Ela será um dos dois únicos parlamentares que a Baixada Santista terá na Câmara dos Deputados a partir de fevereiro de 2019, a despeito de a região ter 1,3 milhão de eleitores. O outro é Júnior Bozella (PSL). Rosana acredita que isso dá um peso maior à obrigação de pleitear investimentos federais para a região, outra função importante dos deputados federais: “Aumenta minha responsabilidade, mas também tira de mim a responsabilidade de representar o estado de São Paulo todo. Não fiz campanha em outras cidades, mas somente naquelas em que tenho certeza de que conheço os problemas e vou trabalhar por elas”.

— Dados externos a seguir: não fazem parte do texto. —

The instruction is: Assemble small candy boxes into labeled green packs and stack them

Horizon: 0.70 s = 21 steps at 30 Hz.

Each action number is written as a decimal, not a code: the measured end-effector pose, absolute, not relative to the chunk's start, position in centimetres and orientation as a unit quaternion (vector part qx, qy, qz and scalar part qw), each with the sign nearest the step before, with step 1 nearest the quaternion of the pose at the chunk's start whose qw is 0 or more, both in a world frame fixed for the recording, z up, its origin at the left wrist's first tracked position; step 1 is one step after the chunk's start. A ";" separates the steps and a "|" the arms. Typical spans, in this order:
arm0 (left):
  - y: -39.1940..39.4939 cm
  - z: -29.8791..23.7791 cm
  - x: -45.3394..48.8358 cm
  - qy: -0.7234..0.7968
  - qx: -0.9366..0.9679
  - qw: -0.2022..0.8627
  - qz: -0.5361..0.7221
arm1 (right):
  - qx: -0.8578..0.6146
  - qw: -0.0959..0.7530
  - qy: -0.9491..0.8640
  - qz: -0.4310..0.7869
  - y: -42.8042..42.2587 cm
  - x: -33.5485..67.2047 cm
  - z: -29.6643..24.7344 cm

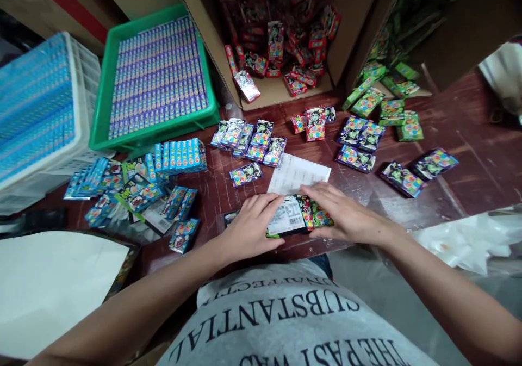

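Close to my body, a row of small printed candy-style boxes (321,217) lies on the dark red table, partly covered by a white label card (287,218) with a barcode. My left hand (253,223) grips the left part of this row, its thumb along the card's near edge. At the other end, my right hand (340,213) curls over the green and red boxes, fingers on the far side and thumb on the near side. My palms hide both ends of the row. A printed white sheet (299,171) lies flat just beyond.
Purple boxes (265,135) and a red box (315,124) lie scattered beyond my hands; blue boxes (183,155) sit left. Farther back stand a green tray (212,105), a white crate (84,78) and a cardboard carton (281,98) of red boxes. Green boxes (391,110) spill out at right.
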<state>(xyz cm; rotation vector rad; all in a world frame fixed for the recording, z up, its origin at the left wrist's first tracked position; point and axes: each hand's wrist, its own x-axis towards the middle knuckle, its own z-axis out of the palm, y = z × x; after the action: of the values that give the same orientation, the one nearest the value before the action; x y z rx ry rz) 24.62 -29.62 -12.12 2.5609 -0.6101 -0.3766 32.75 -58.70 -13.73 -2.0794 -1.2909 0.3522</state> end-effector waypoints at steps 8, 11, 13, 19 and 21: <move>-30.2 -12.6 25.1 -0.232 0.934 0.235 -0.135 | -0.845 0.275 -0.444 0.119 -61.7 32.4 -13.2; -30.9 -12.3 25.1 -0.255 0.919 0.266 -0.137 | -0.820 0.316 -0.464 0.113 -60.8 33.1 -13.0; -31.3 -11.9 25.2 -0.252 0.916 0.283 -0.134 | -0.815 0.341 -0.458 0.100 -60.3 33.5 -12.7; -31.5 -10.6 25.4 -0.157 0.942 0.286 -0.078 | -0.863 0.414 -0.247 0.149 -60.1 33.2 -11.2; -31.8 -10.5 25.3 -0.143 0.947 0.283 -0.058 | -0.858 0.452 -0.192 0.149 -59.3 32.8 -11.1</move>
<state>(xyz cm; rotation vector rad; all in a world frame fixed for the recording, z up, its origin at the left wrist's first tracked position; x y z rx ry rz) 25.31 -31.80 -10.50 2.5352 -0.3824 -0.1559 32.83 -59.27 -11.11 -2.1204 -0.4736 0.3672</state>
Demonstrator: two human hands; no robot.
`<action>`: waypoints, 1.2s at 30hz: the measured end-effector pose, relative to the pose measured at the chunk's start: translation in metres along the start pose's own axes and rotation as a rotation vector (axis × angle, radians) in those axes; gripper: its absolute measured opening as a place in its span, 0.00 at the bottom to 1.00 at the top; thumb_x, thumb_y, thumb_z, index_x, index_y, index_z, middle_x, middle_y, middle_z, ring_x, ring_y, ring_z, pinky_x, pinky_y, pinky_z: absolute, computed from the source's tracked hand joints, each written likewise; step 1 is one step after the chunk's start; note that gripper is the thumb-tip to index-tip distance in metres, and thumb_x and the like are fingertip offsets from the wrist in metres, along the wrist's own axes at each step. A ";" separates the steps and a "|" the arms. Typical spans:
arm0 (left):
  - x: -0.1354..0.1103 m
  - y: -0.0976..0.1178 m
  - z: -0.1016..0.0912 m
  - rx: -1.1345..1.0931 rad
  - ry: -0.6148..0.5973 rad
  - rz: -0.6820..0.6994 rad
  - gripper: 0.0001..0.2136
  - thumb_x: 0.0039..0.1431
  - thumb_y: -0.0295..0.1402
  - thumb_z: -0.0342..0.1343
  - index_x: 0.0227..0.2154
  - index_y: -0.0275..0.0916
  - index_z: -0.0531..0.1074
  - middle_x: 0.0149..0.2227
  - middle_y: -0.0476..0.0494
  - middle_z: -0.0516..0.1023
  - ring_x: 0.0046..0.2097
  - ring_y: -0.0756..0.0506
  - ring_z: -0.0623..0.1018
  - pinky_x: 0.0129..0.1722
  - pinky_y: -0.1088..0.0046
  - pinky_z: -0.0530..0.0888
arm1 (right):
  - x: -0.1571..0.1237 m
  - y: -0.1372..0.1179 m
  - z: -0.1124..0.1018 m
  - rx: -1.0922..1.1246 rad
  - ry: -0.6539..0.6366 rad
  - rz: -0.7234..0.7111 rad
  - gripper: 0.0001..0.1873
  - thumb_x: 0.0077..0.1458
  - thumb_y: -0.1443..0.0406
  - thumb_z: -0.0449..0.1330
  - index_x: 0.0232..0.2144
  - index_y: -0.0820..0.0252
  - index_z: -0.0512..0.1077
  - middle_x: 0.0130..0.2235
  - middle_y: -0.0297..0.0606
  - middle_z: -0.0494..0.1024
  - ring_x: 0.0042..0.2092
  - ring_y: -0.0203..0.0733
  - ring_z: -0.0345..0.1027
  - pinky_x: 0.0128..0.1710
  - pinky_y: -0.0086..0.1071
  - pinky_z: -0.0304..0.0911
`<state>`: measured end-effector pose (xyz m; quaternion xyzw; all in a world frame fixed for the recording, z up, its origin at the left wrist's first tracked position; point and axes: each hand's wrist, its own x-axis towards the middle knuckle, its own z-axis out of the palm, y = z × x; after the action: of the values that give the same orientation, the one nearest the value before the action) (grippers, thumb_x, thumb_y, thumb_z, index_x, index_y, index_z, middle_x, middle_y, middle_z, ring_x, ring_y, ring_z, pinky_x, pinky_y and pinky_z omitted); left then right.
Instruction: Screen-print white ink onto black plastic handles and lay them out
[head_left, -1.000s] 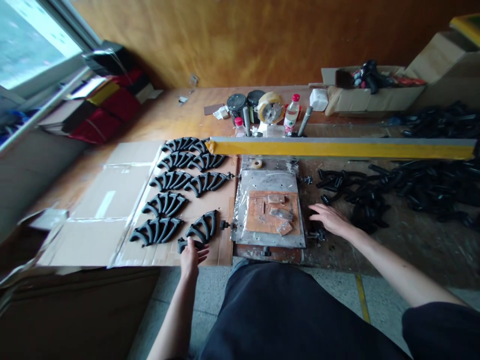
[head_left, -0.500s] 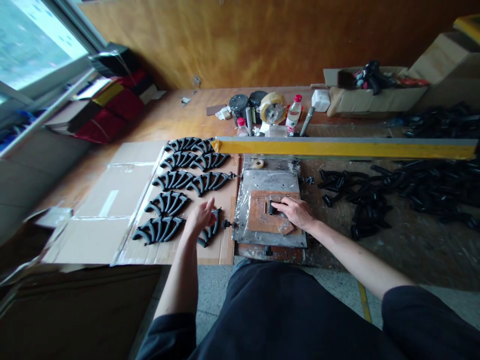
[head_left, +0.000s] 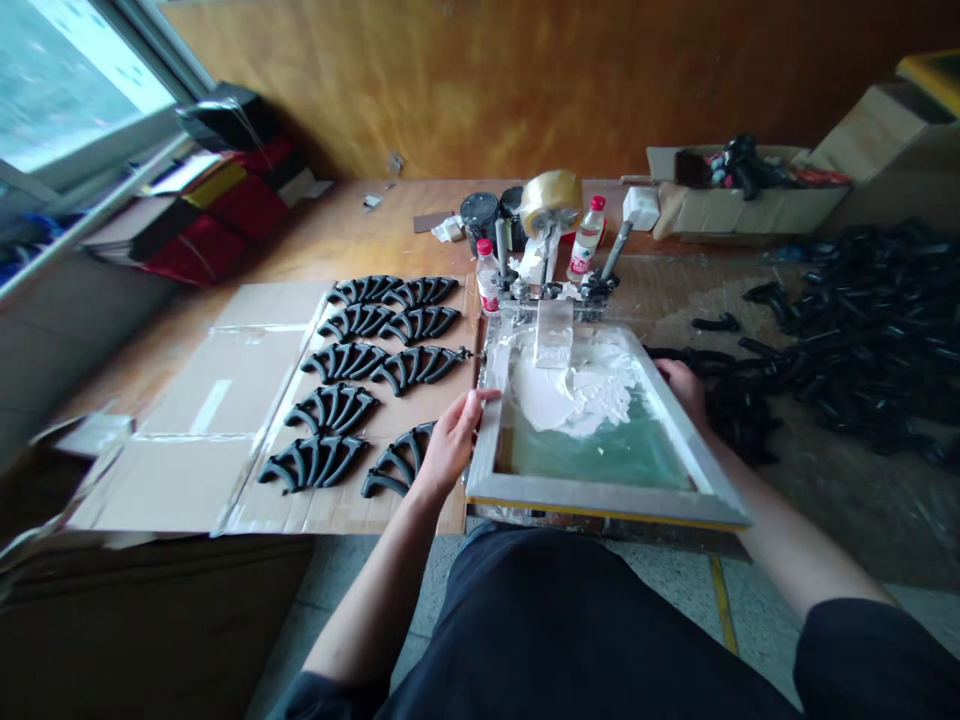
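A metal-framed printing screen [head_left: 600, 494] lies lowered in front of me, with white ink [head_left: 574, 390] spread over its green mesh. My left hand [head_left: 450, 440] grips the frame's left edge, thumb on top. My right hand [head_left: 684, 385] holds the frame's right edge, fingers curled over it. Left of the screen, several black curved plastic parts [head_left: 375, 370] lie in rows on flattened cardboard [head_left: 225, 400].
Behind the screen's hinge stand a tape roll [head_left: 550, 198], two small bottles [head_left: 587, 238], and black ink tins [head_left: 480, 213]. A heap of black parts [head_left: 847, 340] covers the bench at right. Cardboard boxes [head_left: 742, 200] sit at the back right, a window at far left.
The screen frame, raised edge-on before, has swung down flat over the printing plate. Both hands left the parts and plate and moved onto the frame's sides.
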<state>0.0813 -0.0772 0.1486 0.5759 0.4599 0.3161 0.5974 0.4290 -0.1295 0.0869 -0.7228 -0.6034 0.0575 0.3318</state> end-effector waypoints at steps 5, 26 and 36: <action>-0.003 -0.076 0.012 0.182 0.049 -0.174 0.32 0.58 0.47 0.53 0.63 0.43 0.57 0.24 0.54 0.69 0.22 0.53 0.65 0.24 0.79 0.61 | 0.046 -0.035 0.012 -0.128 0.093 -0.101 0.28 0.50 0.62 0.64 0.54 0.62 0.69 0.56 0.49 0.66 0.52 0.51 0.64 0.51 0.43 0.63; 0.011 -0.099 0.013 0.333 0.069 -0.215 0.29 0.56 0.47 0.55 0.59 0.44 0.64 0.25 0.52 0.73 0.24 0.52 0.68 0.25 0.77 0.64 | -0.023 -0.093 0.039 -0.067 -0.398 -0.621 0.18 0.50 0.77 0.55 0.40 0.59 0.76 0.42 0.39 0.79 0.42 0.42 0.71 0.41 0.33 0.63; 0.006 -0.069 0.008 0.156 0.001 -0.206 0.33 0.55 0.49 0.55 0.62 0.42 0.59 0.20 0.56 0.64 0.20 0.54 0.62 0.20 0.80 0.59 | 0.040 -0.105 0.030 -0.062 -0.254 -0.273 0.25 0.53 0.61 0.64 0.54 0.48 0.68 0.46 0.35 0.78 0.42 0.44 0.73 0.40 0.34 0.66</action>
<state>0.0801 -0.0840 0.0795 0.5704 0.5399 0.2165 0.5798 0.3379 -0.0755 0.1341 -0.6310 -0.7345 0.0841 0.2350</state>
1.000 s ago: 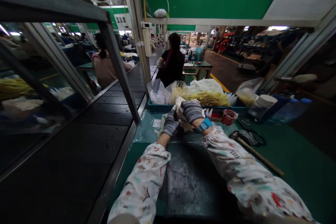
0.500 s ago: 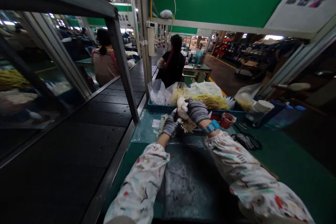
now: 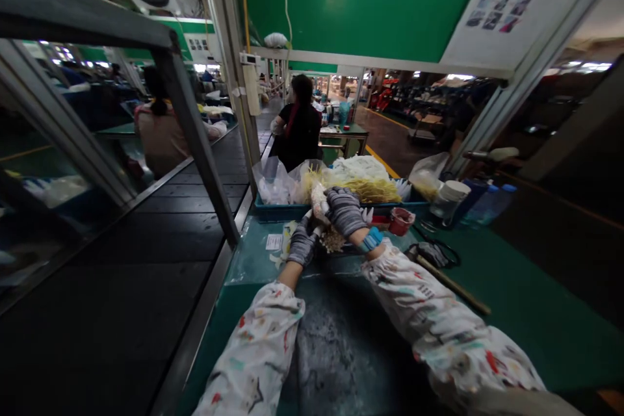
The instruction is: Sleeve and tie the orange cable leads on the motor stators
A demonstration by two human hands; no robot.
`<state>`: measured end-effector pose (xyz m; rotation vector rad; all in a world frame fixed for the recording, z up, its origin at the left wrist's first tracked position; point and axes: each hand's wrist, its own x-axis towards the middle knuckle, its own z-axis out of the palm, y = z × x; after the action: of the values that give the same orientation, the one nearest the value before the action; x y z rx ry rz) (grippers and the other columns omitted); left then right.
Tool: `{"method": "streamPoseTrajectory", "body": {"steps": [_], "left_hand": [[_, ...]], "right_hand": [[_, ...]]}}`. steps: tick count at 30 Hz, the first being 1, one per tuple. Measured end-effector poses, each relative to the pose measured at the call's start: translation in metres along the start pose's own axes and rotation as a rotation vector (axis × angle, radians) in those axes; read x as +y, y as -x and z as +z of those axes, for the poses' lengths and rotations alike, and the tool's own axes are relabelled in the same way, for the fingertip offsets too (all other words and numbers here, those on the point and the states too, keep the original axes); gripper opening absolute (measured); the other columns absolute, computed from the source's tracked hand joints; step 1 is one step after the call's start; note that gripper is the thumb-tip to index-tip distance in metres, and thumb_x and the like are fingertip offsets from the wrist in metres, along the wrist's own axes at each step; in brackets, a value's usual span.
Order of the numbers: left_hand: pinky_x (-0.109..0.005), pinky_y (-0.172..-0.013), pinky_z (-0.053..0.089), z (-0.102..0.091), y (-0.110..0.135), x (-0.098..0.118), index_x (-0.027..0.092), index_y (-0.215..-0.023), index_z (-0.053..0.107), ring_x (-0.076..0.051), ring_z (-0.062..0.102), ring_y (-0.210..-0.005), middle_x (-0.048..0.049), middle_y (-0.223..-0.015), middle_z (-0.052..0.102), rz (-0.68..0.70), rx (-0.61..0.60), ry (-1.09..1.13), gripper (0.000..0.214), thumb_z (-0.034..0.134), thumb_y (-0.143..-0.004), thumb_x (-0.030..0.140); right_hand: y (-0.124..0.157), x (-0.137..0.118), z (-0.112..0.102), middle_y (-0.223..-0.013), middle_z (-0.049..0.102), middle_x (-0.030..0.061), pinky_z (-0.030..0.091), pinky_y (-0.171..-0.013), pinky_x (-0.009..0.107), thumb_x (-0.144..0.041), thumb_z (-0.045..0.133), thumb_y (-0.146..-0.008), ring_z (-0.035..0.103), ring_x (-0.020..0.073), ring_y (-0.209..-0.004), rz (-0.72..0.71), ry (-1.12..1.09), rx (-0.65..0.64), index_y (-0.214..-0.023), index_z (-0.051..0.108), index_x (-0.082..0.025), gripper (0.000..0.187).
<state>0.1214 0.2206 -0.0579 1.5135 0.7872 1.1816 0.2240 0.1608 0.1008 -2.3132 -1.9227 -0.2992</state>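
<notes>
Fingers of my gloved right hand (image 3: 345, 211) curl around the side of a pale knobbly piece (image 3: 319, 201), their tips hidden from me. Those of my gloved left hand (image 3: 302, 246) are bent and closed on its lower end. I hold the piece at the near edge of the blue tray (image 3: 280, 213), left of its middle; a brownish cluster (image 3: 332, 240) shows below my right hand, whether joined to it I cannot tell. Clear bags (image 3: 273, 183) stand in the tray's left end, yellow strands (image 3: 375, 191) and a white pile (image 3: 361, 168) farther right. Nearer me than the tray lie a red cup (image 3: 401, 222), toward its right, and a white label (image 3: 273, 242), toward its left. Beyond the tray is a co-worker (image 3: 302, 130) in black.
</notes>
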Motion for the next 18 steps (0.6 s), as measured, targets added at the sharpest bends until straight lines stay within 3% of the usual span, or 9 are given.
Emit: {"method": "streamPoseTrajectory", "body": {"steps": [4, 9, 14, 18], "left_hand": [[-0.048, -0.125, 0.043, -0.002, 0.0, 0.001, 0.024, -0.145, 0.059, -0.028, 0.062, -0.139, -0.0091, -0.146, 0.068, -0.028, 0.001, -0.005, 0.06, 0.072, -0.087, 0.025], [-0.046, -0.121, 0.047, -0.004, 0.0, 0.002, 0.024, -0.139, 0.064, -0.029, 0.066, -0.133, -0.0081, -0.139, 0.072, -0.066, 0.012, -0.034, 0.054, 0.072, -0.086, 0.024], [-0.046, -0.122, 0.046, -0.004, 0.0, 0.003, 0.023, -0.141, 0.063, -0.028, 0.065, -0.134, -0.0078, -0.141, 0.071, -0.061, 0.0, -0.033, 0.054, 0.068, -0.088, 0.023], [-0.047, -0.12, 0.047, -0.003, -0.001, 0.003, 0.023, -0.145, 0.06, -0.028, 0.067, -0.131, -0.0086, -0.135, 0.074, -0.051, -0.019, -0.021, 0.057, 0.065, -0.088, 0.022]], "right_hand": [[-0.002, 0.002, 0.003, -0.124, 0.069, 0.0091, 0.055, -0.103, 0.046, -0.046, 0.058, -0.106, 0.067, 0.022, -0.113, 0.014, -0.016, 0.005, -0.129, 0.065, -0.016, 0.038], [-0.004, 0.004, 0.009, -0.122, 0.07, 0.01, 0.056, -0.101, 0.048, -0.053, 0.059, -0.103, 0.069, 0.0232, -0.111, 0.051, -0.016, -0.013, -0.138, 0.06, -0.016, 0.05], [-0.01, 0.004, 0.01, -0.122, 0.069, 0.0085, 0.059, -0.096, 0.045, -0.046, 0.065, -0.102, 0.069, 0.0218, -0.108, 0.012, -0.038, -0.074, -0.125, 0.066, -0.015, 0.039], [-0.013, 0.005, 0.012, -0.125, 0.068, 0.0088, 0.06, -0.096, 0.044, -0.043, 0.065, -0.102, 0.068, 0.022, -0.109, -0.004, -0.06, -0.052, -0.128, 0.065, -0.016, 0.038]]}}
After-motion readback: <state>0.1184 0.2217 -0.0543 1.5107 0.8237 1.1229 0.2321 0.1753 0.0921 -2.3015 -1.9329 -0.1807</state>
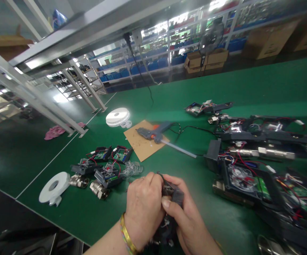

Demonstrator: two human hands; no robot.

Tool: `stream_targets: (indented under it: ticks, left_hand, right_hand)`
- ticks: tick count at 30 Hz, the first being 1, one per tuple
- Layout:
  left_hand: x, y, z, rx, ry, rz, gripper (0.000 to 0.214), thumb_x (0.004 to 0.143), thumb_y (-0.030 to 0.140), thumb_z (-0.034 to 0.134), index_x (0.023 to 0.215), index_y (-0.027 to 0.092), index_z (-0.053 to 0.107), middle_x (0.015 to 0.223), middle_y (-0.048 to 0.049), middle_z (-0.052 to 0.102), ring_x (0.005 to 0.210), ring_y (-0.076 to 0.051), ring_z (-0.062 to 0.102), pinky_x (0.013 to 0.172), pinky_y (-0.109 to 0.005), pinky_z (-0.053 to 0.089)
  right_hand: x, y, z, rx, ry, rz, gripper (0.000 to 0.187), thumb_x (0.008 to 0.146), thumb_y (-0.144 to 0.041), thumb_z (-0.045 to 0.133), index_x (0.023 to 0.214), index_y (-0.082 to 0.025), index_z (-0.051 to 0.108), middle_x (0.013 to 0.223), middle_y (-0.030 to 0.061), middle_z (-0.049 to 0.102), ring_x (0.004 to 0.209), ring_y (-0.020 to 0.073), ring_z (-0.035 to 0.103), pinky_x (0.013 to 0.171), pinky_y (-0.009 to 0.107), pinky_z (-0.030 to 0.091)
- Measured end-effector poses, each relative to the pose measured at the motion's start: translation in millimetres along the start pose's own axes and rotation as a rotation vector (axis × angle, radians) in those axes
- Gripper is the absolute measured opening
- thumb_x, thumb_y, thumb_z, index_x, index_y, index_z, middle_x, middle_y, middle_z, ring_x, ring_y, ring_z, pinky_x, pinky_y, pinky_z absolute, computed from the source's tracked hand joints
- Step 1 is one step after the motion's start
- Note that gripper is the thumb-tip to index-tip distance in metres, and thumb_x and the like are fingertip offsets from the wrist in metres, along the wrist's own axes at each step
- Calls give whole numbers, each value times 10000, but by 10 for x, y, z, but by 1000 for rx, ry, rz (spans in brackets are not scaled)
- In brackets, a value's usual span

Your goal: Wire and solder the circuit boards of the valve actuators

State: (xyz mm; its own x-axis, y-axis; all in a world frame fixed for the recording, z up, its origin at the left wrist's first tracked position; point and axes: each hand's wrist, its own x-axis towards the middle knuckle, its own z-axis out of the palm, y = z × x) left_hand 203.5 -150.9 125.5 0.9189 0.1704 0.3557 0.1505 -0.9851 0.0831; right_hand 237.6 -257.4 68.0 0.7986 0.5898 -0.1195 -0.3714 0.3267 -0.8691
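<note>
Both my hands meet low in the middle of the view, over the green table (201, 85). My left hand (142, 209), with a gold bangle at the wrist, is closed around a small dark electronic assembly (173, 193) with wires. My right hand (187, 219) grips the same assembly from the right, thumb pressed on its side. The lower part of the assembly is hidden between my palms. Just left of my hands lie several similar small modules (108, 166) with circuit boards, red wires and metal fittings.
A glue gun (155, 132) rests on a cardboard sheet (142, 143) ahead. White tape rolls lie at the near left (53, 187) and farther back (117, 117). A pile of dark wired assemblies (262, 156) fills the right. A pink cloth (55, 131) and shelving frame legs stand at left.
</note>
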Motion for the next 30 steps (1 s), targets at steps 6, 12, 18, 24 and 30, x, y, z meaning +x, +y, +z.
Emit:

Outra tarefa importante da nova legislatura na Câmara dos Deputados será a reforma política: “Sou contra a reeleição para cargos no Executivo e no Legislativo, talvez com mandatos de cinco anos. Vamos ter que estudar todas essas pautas da reforma política que estamos querendo tanto e foi desconfigurada no ano passado. Temos 35 partidos. Que ideologias podemos ter com tantos partidos?”.

Rosana agradeceu especificamente aos 879 eleitores que votaram nela em Bertioga: “Tenham a certeza de que ao final de quatro anos vou deixar uma história na política ainda mais bonita do que a minha história no jornalismo. Se depender de mim, o tempo da velha política terminou. Entro com o coração aberto, com sabedoria, com honestidade, e chamo vocês para estarem comigo. Isto é o eu peço. Vem comigo nesse mandato que nós vamos fazer história. Eu vou honrar o seu voto”.